## Your assignment
Copy exactly the lines of the data below that run from the line holding "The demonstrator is" through the line holding "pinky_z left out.", both ends included.
-------- Available data --------
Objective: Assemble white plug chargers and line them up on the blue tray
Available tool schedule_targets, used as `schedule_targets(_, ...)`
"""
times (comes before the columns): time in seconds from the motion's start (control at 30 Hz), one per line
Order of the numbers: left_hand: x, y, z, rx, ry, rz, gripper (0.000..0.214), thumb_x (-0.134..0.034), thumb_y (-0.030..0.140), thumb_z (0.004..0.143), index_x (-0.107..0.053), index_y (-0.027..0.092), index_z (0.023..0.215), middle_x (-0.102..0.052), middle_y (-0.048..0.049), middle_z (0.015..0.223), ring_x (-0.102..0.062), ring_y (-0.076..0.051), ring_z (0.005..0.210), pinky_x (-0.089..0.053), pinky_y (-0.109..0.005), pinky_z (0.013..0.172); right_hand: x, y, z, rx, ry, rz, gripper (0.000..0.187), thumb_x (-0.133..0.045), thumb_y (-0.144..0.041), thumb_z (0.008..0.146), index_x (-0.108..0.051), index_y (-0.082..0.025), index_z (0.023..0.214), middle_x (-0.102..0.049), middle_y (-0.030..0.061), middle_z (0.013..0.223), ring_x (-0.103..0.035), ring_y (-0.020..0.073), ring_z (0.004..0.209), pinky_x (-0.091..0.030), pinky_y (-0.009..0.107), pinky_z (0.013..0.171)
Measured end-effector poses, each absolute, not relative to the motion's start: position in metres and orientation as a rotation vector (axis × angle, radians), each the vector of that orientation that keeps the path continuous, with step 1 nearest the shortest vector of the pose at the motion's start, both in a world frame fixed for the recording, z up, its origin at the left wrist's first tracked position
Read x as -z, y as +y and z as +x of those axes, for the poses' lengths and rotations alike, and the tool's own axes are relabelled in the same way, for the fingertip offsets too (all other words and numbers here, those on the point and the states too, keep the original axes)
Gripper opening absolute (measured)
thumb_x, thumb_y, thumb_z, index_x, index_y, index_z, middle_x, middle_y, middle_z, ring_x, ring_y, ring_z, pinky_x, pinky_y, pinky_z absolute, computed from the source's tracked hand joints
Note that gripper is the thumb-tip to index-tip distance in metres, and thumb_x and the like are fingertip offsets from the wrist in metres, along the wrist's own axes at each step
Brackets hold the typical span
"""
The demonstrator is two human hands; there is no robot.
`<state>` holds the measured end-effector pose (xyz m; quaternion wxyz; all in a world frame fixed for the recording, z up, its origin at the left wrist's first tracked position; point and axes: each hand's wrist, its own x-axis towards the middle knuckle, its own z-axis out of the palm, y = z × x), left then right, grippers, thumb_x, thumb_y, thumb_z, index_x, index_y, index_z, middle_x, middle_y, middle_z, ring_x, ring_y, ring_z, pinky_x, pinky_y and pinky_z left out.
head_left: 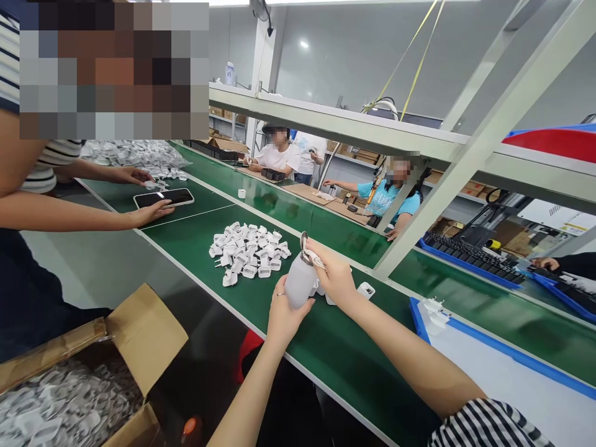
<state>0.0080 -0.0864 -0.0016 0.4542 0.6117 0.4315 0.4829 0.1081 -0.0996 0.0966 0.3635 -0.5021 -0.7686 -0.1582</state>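
Bottle [299, 287] matt & smooth w/ shiny metal-look lid [304, 241] – housings [249, 249] smooth plastic – carton [146, 332] matt cardbd

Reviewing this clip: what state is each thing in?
Bottle: held, tilted
Bottle lid: apparently raised
Left hand: closed around the bottle
Right hand: at the bottle's neck, grip unclear
Phone: screen up, dark
White parts: heaped loose
Cardboard box: open, holding white pieces

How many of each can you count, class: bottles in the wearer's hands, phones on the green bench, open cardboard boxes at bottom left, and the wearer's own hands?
Held bottle: 1
Phone: 1
Cardboard box: 1
Hands: 2 (left hand, right hand)
Total: 5
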Motion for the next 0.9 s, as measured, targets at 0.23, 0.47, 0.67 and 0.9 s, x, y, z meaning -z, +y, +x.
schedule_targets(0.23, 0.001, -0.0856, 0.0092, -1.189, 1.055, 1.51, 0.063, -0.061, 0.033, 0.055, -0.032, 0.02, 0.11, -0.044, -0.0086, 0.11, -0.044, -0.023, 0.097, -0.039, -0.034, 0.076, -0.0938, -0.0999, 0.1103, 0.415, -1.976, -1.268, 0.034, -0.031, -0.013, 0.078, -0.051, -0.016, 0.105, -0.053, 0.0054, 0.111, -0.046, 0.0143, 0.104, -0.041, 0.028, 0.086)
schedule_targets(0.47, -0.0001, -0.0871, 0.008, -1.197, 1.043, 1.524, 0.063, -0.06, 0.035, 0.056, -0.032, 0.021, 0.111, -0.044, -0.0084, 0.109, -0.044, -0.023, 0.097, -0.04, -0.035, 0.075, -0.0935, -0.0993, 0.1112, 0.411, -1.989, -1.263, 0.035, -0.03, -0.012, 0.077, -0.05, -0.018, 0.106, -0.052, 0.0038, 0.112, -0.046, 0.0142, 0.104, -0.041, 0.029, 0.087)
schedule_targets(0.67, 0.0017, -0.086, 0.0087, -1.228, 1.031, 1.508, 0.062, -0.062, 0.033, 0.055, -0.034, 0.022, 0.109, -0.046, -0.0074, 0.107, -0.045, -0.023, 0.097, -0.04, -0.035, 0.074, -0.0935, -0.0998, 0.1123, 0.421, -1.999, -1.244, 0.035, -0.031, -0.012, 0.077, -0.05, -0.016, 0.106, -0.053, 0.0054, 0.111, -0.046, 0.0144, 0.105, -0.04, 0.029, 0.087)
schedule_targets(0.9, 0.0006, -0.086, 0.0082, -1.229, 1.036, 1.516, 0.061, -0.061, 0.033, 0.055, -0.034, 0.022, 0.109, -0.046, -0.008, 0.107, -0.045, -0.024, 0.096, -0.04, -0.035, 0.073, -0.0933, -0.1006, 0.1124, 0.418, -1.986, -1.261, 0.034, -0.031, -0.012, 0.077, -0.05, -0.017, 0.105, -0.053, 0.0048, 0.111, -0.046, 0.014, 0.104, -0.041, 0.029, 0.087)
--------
## Task answer
The demonstrator is two human hands; there is no robot.
`<state>` holds the measured end-effector pose (xyz m; quaternion wxyz; all in a world frame fixed for the recording, z up, its origin at the left wrist's first tracked position; point and axes: each hand's wrist, its own x-axis towards the middle knuckle, its own z-axis out of the palm, y = z × x), left then right, grippers, thumb_x, thumb_y, thumb_z, index_x, index_y, index_z, middle_x, middle_y, middle_z, ring_x, ring_y, ring_z, pinky_x, pinky_y and pinky_z left out.

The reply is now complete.